A pattern report is prepared for all types of investigations and displays the count, percentage of data that matches this pattern, the generated pattern, and sample data. This output can be presented in a wide range of formats to conform to standard reporting tools.
Investigate stage: Stage tab
You can specify aspects of the Investigate stage by double-clicking the stage and updating settings on the Stage tab.
The Properties section lets you specify what the stage does. The Advanced section allows you to specify how the stage executes.
Properties
- Alternate locale
- Optional. Lets you specify the international locale you want to use on the server to process the
data.
This value needs to be set only if you are processing data for a language that is not the default language of the server. For example, the default language for your server is French and the data to be processed is Italian.
When you change the locale, InfoSphere QualityStage uses the appropriate collating sequence and decimal separators for the alternate language. The value required depends on the type of server and how it is configured.
If you are using a UNIX server, enter the following command to obtain a list of locales supported by your server:
locale -a
If you are using a Windows workstation, select your InfoSphere QualityStage server directory and the locale subdirectory. The local subdirectory contains folders that are listed alphabetically by the languages they support.
Investigation
- Investigation type
-
Character . A character investigation analyzes and classifies data, parsing it into a single-pattern report.

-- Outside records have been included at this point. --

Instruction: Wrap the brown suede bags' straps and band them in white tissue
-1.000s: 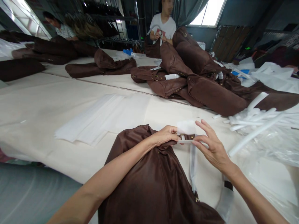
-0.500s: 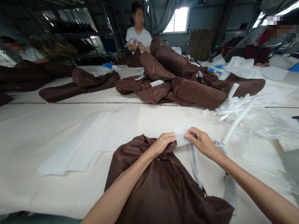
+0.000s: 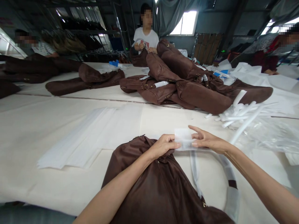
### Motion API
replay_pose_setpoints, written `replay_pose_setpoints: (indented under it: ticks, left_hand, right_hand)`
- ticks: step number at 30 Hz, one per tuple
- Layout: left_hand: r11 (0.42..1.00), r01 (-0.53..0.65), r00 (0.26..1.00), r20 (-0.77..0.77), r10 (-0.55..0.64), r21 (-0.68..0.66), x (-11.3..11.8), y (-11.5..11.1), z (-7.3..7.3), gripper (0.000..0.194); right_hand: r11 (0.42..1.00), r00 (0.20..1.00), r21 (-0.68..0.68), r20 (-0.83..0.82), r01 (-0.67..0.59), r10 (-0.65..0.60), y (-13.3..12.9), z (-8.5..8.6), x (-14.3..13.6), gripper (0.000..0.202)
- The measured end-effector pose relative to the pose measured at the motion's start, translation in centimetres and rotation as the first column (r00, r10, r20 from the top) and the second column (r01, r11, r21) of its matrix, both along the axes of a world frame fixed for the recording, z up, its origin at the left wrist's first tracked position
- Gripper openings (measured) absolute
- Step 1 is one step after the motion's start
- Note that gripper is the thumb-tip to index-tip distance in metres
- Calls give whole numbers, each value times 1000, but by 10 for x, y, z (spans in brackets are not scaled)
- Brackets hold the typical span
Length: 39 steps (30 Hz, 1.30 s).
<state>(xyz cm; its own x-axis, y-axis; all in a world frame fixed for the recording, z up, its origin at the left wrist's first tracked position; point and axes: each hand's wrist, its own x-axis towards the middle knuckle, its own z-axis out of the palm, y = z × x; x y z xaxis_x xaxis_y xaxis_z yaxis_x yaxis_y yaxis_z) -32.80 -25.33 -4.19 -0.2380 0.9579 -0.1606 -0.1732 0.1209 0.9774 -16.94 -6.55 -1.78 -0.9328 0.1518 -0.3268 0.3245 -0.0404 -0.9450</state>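
Observation:
A dark brown handbag (image 3: 142, 183) lies on the table in front of me, its curved handle (image 3: 232, 184) arching out to the right, mostly covered in white wrapping. A thin white wrapping sheet (image 3: 182, 134) sits around the handle near its left end. My left hand (image 3: 164, 145) pinches the sheet's left edge and the handle beside the bag's top. At the sheet's right edge, my right hand (image 3: 207, 140) grips with thumb and fingers, the index finger raised. A narrow wrapped strap (image 3: 195, 174) hangs below, down to a metal clasp on the bag.
A stack of white sheets (image 3: 86, 140) lies to the left. Brown handbags (image 3: 203, 96) are heaped across the table, with white foam tubes (image 3: 247, 119) and clear plastic (image 3: 263, 133) at right. A co-worker (image 3: 146, 37) stands opposite holding a bag; other people are at both sides.
The white sheet has gone from loosely held to lying around the handle. My right hand's index finger has lifted, and more of the curved handle shows at right. The view has shifted slightly.

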Motion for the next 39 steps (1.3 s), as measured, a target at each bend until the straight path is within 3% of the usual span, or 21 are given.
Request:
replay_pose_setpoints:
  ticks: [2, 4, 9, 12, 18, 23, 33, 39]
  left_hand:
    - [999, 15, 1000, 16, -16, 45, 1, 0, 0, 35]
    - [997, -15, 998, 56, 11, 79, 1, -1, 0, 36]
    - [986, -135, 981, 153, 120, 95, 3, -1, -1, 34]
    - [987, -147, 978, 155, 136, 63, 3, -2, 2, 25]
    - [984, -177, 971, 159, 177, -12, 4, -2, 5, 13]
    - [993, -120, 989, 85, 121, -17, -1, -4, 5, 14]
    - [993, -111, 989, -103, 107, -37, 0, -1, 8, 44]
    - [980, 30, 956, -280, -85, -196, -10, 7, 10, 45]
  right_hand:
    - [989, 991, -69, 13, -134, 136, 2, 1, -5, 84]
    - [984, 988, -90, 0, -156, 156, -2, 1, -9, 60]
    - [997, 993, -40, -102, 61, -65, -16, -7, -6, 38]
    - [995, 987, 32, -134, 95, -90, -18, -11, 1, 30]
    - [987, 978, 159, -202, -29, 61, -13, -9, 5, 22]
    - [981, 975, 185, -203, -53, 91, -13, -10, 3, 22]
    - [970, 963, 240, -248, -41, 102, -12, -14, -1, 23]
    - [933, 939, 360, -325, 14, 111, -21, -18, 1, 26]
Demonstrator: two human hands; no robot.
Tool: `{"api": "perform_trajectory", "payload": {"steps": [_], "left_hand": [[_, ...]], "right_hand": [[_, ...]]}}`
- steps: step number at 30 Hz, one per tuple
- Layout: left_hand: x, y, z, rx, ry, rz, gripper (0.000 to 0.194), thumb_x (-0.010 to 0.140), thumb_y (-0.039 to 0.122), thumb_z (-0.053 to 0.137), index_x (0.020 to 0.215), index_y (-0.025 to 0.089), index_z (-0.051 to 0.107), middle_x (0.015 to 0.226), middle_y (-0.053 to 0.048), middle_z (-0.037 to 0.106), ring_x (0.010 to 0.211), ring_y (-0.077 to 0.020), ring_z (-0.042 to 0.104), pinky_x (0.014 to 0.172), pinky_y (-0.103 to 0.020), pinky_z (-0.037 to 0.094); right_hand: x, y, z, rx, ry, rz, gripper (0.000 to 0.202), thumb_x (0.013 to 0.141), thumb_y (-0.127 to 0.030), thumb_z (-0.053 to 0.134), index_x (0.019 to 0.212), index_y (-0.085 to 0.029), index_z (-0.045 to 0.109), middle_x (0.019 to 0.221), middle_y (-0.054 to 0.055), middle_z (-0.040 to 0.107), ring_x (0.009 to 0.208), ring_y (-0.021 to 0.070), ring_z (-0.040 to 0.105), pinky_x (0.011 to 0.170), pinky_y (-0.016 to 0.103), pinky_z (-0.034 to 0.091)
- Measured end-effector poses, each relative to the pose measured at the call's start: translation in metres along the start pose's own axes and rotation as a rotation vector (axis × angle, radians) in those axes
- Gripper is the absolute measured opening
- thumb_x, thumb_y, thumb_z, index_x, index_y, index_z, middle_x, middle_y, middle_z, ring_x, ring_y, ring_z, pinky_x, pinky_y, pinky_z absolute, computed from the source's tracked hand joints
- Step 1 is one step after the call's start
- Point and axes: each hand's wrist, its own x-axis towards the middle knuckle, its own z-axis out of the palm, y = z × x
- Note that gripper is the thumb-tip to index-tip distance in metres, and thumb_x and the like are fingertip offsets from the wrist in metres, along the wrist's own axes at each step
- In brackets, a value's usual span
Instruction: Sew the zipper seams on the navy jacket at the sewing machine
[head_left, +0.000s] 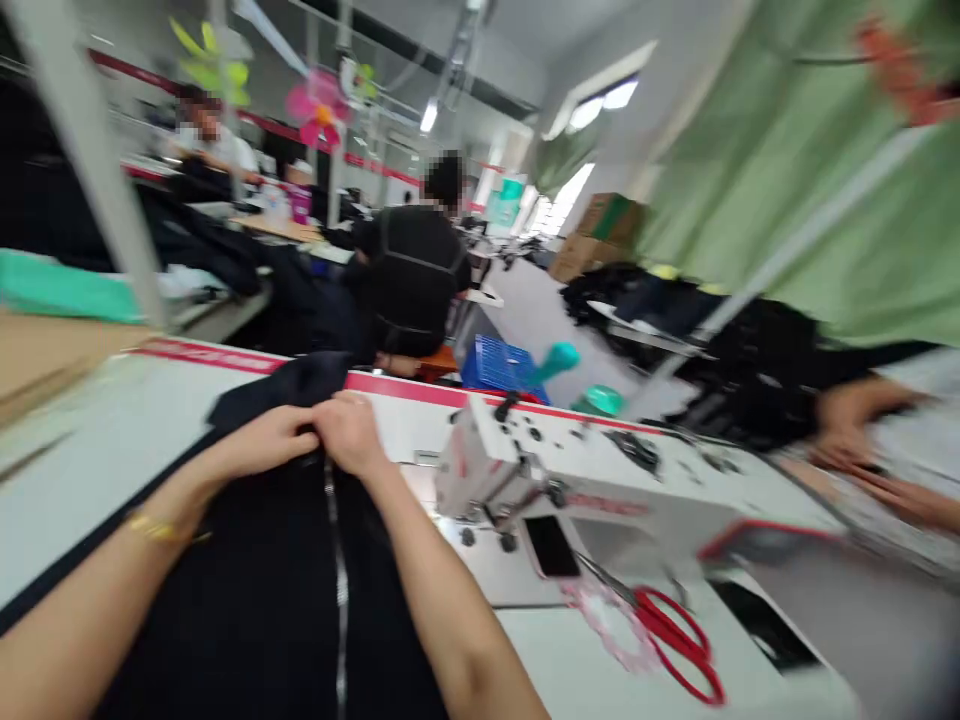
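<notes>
Dark navy fabric [262, 590] is spread over the left of the white sewing table and runs down toward me. A thin shiny silvery line runs lengthwise along it. Near the table's far edge, my left hand [279, 438] has its fingers closed on the cloth. Right beside it, touching, my right hand [349, 432] grips the same fabric, its fingertips partly hidden. A bunched end of the cloth lies just beyond both hands. To the right of my right hand stands the white sewing machine [600, 480], its needle area apart from the cloth.
Red-handled scissors [679, 640], a pink ring-shaped item [619, 625] and a phone-like device [551, 547] lie by the machine. Cardboard [60, 360] is at left. A co-worker's hands [862, 455] show at right; another person [416, 265] sits ahead beside a blue crate [499, 362].
</notes>
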Motion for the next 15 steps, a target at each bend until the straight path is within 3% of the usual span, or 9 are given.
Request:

- Column Investigation selection
- Click Edit to apply a column mask. You use column masks to choose which characters are included in the frequency count or pattern analysis and which characters are displayed as part of the samples in the pattern report.
- Frequency cutoff
- Patterns with a frequency of less than this number will not appear in the pattern or token reports. If desired, enter a higher number. For example, if you enter 4, any pattern that occurs three times or less does not appear in the report.
- Number of samples
- If desired, increase the number of samples that appear for each pattern in the pattern report. The default is 1.
- Comparison Mode: Concatenate
- Performs cross-column correlations between multiple columns to determine relationships. You can choose two noncontiguous columns from anywhere in the record to be investigated as a single data column.
Advanced
- Execution mode
- The stage can execute in parallel mode or sequential mode. In parallel mode the input data is processed by the available nodes as specified in the Configuration file, and by any node constraints specified on the Advanced tab. In Sequential mode the entire data set is processed by the conductor node.
- Combinability mode
- This is Auto by default, which allows IBM® DataStage® to combine the operators that underlie parallel stages so that they run in the same process if it is sensible for this type of stage.
- Preserver partitioning
- This is Propagate by default. It adopts Set or Clear from the previous stage. You can explicitly select Set or Clear. Select Set to request that next stage in the job should attempt to maintain the partitioning.
Investigate stage: Input tab
The Input tab allows you to specify details about the incoming data sets. The Investigate stage expects one incoming data set.
The Columns section specifies the column definitions of incoming data. The Advanced section allows you to change the default buffering settings for the input link.
Investigate stage: Output tab
The Output tab allows you to specify details about data output from the Investigate stage.
The stage can have one or two output links, depending on the type of investigation that you specify. The Columns section specifies the column definitions of outgoing data. Click Edit at the bottom of the Columns section to specify mapping information. Mapping specifies the relationship between the columns being input to the Sample stage and the output columns. The Advanced section allows you to change the default buffering settings for the output links.